There is one character that makes a lot of promise when it lights up the screen for the first time. Katrina Kaif’s Suraiyya is an unapologetic courtesan who talks about her sex life and keeps slapping Firangi. There’s a hint of love between the two, but you know what Firangi does to her in return. He keeps her strictly for dancing purposes. She enters, dances her heart out, invokes whistles and fades in the dark only to repeat the drill after a few minutes.

Actually, the film is all about Aamir’s antics. Among others, it’s Amitabh Bachchan who gets to work out some scenes, but he is also the most exasperating as he mouths dialogue like, “Ab iske pariwar ki zimmedari bhi hamari hai (Now, we have to take care of his family),” after slicing a mole’s epiglottis. Making a film based in the early 19th century doesn’t necessarily have to use ancient storytelling techniques.

For the first few minutes, you are taken to the world of Firangi who would fill you up with anecdotes about him and then you’re left to figure out on your own whether it contributes to the story! Sometimes they do, but mostly they don’t.
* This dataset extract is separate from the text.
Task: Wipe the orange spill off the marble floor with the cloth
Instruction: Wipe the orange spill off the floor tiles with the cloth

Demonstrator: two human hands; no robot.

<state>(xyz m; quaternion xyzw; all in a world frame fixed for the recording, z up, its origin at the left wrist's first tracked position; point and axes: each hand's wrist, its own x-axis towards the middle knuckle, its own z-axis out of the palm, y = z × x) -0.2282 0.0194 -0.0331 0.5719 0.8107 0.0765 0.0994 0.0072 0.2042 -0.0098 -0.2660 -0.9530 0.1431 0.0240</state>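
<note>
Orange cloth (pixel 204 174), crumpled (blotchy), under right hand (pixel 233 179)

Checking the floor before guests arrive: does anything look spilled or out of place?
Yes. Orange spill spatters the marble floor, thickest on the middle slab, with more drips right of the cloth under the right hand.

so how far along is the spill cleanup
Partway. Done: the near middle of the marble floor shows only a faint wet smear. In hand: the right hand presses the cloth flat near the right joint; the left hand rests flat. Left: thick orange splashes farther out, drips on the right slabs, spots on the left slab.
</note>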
Thugs Of Hindostan builds up a narrative and then loses the ground. Just when you begin adjusting to one kind of tonality, it changes into another film. Holding a film together for 165-minutes is anyway a daunting task, but such big stars were expected to bring the party to us. It hasn’t happened. It may satiate your need for entertainment this Diwali, but overall, it’s a solid case of great boast, little roast.